*** Opening Supplied data ***
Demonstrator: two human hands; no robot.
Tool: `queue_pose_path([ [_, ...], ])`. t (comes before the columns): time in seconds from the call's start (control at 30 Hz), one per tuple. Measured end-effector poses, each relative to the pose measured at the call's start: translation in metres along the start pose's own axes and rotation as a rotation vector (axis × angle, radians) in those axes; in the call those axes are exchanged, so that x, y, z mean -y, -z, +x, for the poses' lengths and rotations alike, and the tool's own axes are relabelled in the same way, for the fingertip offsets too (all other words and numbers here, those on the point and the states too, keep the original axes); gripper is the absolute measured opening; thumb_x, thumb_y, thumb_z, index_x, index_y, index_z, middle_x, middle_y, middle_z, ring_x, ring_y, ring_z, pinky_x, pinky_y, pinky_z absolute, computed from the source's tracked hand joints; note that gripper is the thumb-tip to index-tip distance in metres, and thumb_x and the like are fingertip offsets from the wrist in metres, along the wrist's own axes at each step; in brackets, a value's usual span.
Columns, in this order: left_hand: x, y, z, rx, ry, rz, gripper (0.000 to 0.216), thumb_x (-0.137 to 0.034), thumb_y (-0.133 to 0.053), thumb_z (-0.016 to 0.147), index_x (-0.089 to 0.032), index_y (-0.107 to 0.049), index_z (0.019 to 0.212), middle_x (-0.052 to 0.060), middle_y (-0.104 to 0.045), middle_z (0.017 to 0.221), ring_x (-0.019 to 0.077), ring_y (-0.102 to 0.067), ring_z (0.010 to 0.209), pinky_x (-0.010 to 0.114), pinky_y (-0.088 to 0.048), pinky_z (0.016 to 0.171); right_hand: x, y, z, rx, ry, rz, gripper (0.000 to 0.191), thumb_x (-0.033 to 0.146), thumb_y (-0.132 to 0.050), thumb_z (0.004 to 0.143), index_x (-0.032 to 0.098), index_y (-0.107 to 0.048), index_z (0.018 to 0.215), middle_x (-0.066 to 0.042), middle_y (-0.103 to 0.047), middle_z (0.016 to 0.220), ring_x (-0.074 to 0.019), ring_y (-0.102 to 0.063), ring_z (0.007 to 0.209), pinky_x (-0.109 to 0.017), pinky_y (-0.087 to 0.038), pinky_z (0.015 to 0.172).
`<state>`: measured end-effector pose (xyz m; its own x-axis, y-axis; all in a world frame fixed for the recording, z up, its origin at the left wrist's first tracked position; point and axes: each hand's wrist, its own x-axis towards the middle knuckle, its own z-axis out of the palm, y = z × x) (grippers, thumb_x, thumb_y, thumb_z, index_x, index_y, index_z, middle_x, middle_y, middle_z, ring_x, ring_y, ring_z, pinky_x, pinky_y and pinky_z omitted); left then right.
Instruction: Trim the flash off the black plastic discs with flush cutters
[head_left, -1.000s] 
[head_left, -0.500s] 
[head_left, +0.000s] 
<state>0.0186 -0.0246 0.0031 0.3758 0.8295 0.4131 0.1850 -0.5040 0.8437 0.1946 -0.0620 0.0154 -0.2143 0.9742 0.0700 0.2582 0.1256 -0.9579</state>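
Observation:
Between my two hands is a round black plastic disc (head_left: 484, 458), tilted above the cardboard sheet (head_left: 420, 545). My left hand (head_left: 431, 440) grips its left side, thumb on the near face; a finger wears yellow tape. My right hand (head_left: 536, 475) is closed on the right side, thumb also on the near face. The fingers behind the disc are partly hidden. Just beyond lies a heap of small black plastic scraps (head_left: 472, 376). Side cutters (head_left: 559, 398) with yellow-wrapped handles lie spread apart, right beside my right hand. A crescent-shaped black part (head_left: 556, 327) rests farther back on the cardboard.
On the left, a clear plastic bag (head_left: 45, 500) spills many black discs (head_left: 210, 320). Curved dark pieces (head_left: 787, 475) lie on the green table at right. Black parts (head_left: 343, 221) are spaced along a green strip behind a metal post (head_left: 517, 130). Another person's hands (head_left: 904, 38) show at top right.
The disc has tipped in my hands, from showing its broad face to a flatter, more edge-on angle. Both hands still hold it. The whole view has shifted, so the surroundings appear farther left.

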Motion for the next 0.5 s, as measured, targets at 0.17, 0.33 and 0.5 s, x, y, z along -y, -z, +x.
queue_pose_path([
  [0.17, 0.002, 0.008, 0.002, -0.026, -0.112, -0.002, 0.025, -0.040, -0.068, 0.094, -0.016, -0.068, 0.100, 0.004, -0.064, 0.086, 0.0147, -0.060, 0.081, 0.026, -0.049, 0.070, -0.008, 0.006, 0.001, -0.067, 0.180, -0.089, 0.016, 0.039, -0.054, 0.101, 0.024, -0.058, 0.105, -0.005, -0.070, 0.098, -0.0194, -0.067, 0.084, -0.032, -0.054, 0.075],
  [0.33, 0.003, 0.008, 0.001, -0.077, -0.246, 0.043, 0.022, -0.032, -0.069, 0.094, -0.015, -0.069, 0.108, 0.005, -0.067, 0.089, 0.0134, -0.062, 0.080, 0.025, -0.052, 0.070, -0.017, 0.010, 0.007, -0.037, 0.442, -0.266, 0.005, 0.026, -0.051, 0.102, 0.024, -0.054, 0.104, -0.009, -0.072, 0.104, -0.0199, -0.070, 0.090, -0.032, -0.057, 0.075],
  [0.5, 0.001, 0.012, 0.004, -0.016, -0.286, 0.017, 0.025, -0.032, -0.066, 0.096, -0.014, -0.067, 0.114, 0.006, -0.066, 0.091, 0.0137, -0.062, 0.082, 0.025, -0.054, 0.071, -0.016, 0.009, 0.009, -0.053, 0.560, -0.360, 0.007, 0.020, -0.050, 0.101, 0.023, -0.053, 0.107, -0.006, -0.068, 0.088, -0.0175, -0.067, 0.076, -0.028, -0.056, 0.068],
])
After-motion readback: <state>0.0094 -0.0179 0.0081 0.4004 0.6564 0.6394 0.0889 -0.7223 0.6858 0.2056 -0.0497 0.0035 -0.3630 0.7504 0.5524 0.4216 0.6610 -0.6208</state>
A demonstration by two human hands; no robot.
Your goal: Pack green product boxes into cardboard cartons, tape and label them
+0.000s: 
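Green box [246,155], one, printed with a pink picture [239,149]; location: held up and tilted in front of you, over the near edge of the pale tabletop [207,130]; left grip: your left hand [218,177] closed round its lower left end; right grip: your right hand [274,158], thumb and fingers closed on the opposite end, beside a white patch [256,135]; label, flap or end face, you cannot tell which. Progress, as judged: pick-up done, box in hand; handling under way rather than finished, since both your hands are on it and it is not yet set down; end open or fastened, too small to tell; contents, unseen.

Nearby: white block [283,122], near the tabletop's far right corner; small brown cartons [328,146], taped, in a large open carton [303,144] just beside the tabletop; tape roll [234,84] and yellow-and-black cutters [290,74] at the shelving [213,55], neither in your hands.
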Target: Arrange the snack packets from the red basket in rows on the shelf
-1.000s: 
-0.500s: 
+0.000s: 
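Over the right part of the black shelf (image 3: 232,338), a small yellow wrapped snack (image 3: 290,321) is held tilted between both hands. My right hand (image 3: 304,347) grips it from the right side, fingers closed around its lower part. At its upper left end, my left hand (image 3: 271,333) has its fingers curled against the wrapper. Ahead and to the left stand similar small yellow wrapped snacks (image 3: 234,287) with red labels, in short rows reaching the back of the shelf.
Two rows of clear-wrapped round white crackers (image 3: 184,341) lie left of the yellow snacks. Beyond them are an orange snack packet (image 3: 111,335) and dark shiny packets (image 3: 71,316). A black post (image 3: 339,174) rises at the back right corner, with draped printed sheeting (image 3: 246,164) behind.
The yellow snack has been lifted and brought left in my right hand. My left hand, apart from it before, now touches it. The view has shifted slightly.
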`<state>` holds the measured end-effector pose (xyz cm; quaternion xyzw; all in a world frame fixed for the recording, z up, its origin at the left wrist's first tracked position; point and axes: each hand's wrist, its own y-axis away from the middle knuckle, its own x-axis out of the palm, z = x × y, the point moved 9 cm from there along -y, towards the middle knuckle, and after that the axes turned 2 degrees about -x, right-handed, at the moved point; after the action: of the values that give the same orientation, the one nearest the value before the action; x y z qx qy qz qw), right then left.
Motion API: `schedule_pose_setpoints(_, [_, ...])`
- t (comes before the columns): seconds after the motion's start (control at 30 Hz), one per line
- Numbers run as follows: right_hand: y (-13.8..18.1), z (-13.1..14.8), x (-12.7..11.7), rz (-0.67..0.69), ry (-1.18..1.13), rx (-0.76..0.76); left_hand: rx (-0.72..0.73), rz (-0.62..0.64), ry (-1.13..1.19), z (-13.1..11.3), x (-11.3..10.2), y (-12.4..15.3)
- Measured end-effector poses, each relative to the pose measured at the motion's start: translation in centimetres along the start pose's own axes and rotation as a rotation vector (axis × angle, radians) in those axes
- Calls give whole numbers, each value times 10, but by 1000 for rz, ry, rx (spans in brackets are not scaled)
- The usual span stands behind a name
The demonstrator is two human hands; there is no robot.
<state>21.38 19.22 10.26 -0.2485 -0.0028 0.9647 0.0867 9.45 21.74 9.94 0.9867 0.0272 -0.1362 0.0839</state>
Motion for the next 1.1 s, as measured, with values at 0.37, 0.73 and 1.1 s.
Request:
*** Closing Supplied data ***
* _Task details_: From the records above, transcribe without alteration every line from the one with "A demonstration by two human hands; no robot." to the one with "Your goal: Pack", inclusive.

* _Result of the task_:
A demonstration by two human hands; no robot.
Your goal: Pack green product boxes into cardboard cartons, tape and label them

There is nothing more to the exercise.